Я посмотрел на часы. Шесть часов две минуты. Зверев тоже посмотрел на часы, потом перевел взгляд на нас. И губы его дрогнули в горькой улыбке:
— Не понимаете… Всю жизнь привыкли подчиняться. Как легко, когда за вас думает и решает вождь, фюрер, дуче! Рабы избавлены от необходимости думать. Вот приедет барин… Свободным труднее. Мы сами ищем, сами отвечаем.

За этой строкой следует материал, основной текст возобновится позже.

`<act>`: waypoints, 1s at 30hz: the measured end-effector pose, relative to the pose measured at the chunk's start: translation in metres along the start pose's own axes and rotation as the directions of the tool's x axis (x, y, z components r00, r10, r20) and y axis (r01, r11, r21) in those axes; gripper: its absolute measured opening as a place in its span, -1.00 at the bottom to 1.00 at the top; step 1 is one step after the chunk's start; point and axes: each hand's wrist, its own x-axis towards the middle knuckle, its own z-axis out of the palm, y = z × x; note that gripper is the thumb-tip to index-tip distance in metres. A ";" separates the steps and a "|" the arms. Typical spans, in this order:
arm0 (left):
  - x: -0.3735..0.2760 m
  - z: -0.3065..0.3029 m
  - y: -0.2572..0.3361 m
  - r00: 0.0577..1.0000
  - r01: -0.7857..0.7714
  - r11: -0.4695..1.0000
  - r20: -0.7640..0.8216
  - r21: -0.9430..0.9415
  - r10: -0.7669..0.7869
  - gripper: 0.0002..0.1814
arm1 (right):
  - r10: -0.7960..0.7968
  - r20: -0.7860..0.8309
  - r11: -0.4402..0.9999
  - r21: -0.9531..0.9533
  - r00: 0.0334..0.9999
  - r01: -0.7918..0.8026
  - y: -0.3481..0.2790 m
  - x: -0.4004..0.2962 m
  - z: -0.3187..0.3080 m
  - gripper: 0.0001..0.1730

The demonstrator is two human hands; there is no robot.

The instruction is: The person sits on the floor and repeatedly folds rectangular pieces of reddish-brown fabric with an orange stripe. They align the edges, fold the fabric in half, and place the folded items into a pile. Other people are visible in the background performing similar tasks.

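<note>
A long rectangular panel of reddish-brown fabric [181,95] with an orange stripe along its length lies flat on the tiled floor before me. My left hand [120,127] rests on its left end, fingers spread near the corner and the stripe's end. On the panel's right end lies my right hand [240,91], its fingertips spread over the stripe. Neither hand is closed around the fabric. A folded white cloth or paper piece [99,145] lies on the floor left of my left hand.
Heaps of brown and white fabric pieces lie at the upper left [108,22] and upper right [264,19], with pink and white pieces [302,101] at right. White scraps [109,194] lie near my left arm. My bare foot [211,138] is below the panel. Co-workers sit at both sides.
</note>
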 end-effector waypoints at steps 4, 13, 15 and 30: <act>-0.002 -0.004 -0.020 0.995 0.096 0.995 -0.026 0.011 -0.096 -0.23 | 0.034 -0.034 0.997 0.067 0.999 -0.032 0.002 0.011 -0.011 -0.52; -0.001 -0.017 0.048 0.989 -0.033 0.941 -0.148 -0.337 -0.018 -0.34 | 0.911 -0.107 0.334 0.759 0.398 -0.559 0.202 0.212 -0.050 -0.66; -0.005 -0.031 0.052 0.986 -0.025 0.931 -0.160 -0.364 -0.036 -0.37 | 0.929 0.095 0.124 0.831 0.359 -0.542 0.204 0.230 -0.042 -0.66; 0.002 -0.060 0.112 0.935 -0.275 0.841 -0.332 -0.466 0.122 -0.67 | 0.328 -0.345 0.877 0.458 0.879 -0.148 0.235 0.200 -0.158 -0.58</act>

Мы миновали Немировича-Данченко. Следующий — Козицкий.
— Любое откровение — унижает человека, — заговорил Зверев, словно разговаривая сам с собой. — Оскорбляет его гордость! А мы не рабы! Мы имеем право знать… Только рабы не хотят знать, строить, допытываться… Возьмут, если даже надо отдать не только честь, гордость, достоинство, но и… вообще бог знает что отдадут святое.
Мы остановились на проезжей части. Козицкий на той стороне. Движение тут вообще бешеное, улочка узкая, светофоров нет. Пока перебежишь на ту сторону — страху натерпишься…
Сердце мое колотилось, чуть не выпрыгивая. Через три минуты на бешенной скорости пронесется тяжелый грузовик, за ним в погоне — машина ГАИ. Бандита ловят, что ли? И когда это все пронесется, Зверев будет на лопатках. Мы спасли его жизнь, его жизнь спасена парапсихологией, которую он отказывается принимать!
— Думаете, не знаю, каких собак вы на меня навешали? — вдруг сказал он, грустно улыбаясь. — Ретроград, тупица… А почему все мистическое покрыто тьмой? Почему ведьмы слетаются на конгрессы ночами? Почему именно ночью надо творить колдовство? Да чтобы никто не подсмотрел, не обрел знание! Непосвященным народом управлять проще. А наука предпочитает солнце. Согласны? Наука — для свободных людей. Она дает обстоятельный ответ на «как» и «почему», а мистика велит подчиняться слепо. Я же человек свободный, свободой дорожу. Раб может жирнее есть, мягче спать, но я — свободный. И буду жить, как свободный. Пусть этой жизни останется немного, но я не променяю ее даже на бессмертие, если для этого надо стать рабом. За свободу надо платить. Иногда — по высшей мерке.
Он коротко взглянул на часы. Ленка не поняла еще, ухватил его за рукав:
— Там сейчас пронесется грузовик!
— Верю, — сказал он просто. — Вы хотите, чтобы я выбрал между свободой и рабством. Так я выбрал.
И он спокойно, привычно сгорбившись, пошел через улицу. Он был на середине, когда внезапно с грохотом и свирепым воем стремительно вырос огромный МАЗ с бампером до середины шоссе. За стеклом мелькнуло перекошенное лицо. Сзади послышалось нарастающее завывание милицейской сирены.
Зверев не ждал покорно своей участи. Он бросился вперед, почти успел уйти от удара, но широченный бампер задел его краем, отшвырнул как тряпичную куклу.
Ленка вихрем оказалась возле него, подняла его голову. Зверев был мертв, изо рта и ноздрей текла темная кровь. В глазах Ленки была смертельная боль, словно грузовик ударил по ней, круша кости, душу, гордость, веру…
— Что он наделал? — закричала она отчаянно. — Что он наделал!!!
Я отвел взгляд. Я просто грузчик, но я знал, что он сделал.